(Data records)
◆ ◆ ◆

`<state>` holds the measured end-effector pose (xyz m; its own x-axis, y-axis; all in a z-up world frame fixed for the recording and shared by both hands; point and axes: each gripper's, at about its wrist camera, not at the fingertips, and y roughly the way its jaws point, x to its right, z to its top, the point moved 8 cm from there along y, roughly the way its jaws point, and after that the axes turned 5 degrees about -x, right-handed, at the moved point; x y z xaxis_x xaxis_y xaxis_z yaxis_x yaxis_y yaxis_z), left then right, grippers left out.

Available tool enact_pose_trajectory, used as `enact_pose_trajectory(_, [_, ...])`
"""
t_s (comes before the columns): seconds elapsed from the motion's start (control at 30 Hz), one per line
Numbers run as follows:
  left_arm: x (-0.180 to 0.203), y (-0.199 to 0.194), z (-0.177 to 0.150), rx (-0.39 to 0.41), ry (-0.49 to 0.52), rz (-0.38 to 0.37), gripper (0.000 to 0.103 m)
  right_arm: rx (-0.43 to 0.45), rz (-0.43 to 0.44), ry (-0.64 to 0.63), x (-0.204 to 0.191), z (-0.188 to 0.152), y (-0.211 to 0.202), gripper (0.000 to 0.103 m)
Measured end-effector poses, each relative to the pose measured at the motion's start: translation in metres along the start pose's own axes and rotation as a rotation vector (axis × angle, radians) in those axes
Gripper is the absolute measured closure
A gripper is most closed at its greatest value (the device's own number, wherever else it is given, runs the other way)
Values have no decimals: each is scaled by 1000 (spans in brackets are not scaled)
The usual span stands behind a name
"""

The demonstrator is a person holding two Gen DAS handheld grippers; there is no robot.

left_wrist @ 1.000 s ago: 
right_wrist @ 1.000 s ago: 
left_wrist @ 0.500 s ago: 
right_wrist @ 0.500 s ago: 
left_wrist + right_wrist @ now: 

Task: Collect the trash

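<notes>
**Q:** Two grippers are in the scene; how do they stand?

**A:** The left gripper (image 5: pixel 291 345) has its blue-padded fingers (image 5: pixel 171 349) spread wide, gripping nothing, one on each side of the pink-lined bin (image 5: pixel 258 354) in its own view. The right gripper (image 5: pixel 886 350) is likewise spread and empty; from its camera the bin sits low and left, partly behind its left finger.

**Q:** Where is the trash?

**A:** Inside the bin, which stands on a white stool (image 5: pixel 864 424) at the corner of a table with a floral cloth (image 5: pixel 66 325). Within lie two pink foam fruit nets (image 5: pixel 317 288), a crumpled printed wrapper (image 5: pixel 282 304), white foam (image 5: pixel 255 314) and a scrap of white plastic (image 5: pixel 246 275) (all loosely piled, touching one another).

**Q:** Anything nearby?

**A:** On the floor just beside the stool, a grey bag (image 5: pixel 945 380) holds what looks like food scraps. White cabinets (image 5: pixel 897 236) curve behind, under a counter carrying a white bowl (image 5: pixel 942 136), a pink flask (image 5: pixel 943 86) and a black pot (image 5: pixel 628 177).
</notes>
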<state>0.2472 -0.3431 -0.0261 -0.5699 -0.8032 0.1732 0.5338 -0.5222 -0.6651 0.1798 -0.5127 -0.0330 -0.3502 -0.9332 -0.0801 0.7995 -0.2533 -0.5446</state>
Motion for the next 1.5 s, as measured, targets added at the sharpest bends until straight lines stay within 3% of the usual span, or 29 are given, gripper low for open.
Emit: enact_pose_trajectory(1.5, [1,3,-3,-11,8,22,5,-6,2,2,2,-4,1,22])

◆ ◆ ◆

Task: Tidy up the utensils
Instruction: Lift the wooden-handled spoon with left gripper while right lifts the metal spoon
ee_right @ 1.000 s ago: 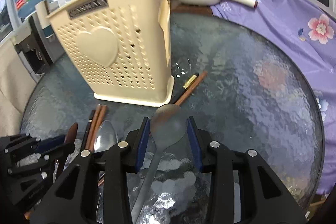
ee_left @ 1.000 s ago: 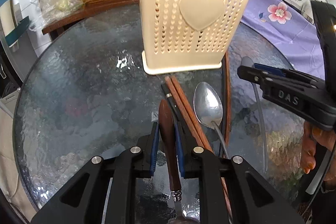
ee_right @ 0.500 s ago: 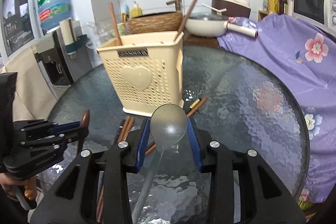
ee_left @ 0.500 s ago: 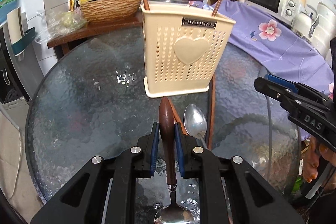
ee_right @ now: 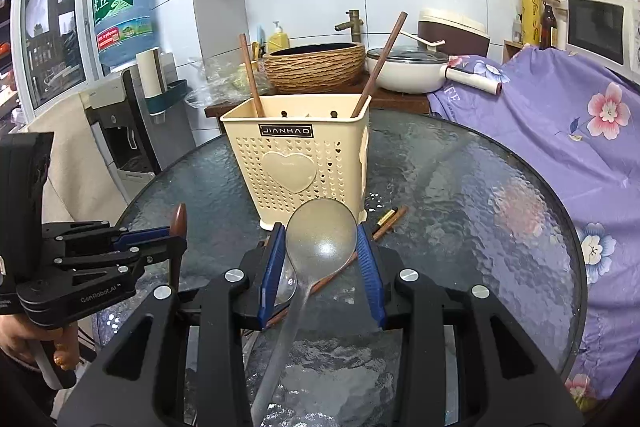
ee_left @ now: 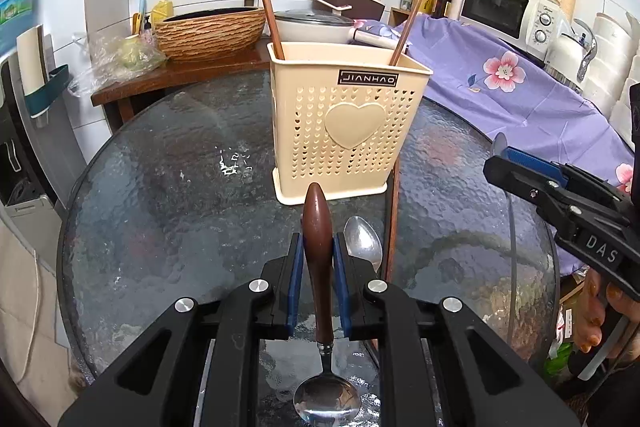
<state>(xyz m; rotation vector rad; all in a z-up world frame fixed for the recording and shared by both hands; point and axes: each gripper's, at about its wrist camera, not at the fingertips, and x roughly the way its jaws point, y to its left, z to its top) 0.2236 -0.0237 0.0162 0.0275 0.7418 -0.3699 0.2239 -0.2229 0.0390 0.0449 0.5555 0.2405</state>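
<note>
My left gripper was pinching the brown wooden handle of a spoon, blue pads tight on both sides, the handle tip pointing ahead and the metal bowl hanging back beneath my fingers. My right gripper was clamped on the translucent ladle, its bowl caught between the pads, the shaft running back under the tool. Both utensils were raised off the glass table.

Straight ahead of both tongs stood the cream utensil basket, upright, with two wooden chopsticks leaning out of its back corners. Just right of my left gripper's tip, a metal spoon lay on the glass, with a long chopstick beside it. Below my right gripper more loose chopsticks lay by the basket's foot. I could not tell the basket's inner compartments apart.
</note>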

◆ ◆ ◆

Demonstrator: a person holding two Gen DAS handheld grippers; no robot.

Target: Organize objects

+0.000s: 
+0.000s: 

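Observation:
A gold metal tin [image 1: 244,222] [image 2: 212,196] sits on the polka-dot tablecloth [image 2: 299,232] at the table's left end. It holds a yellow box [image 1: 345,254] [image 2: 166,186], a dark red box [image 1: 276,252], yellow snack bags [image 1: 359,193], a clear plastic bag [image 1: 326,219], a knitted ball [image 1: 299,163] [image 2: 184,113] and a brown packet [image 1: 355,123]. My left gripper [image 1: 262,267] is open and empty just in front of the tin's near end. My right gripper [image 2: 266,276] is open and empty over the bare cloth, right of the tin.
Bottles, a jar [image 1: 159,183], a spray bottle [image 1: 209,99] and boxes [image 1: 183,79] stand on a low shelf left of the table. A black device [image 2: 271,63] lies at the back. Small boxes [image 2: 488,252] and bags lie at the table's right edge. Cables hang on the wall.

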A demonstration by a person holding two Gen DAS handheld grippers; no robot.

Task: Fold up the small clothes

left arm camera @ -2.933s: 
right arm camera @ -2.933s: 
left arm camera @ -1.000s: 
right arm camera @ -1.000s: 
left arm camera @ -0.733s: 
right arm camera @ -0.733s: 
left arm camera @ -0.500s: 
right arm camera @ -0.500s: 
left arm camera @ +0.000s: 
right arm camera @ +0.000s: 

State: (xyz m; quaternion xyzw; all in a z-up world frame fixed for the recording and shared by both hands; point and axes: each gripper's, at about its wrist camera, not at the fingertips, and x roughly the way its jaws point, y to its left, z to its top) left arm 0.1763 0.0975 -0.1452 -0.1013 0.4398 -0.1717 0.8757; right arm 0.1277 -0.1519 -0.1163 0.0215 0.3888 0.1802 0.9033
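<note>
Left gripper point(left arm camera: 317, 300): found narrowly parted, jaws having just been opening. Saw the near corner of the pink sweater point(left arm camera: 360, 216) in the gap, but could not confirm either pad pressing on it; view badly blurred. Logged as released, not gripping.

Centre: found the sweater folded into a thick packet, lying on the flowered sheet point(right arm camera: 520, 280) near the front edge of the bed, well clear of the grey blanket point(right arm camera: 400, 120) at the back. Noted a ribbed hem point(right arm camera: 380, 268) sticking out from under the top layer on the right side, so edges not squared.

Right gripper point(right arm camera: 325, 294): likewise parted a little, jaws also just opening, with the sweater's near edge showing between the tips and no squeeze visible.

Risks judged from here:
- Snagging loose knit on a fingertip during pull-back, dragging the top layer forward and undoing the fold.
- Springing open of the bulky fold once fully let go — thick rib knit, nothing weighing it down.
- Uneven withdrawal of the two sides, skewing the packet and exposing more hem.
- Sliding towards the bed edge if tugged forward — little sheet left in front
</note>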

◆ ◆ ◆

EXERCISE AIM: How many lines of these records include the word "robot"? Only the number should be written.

REPLY: 3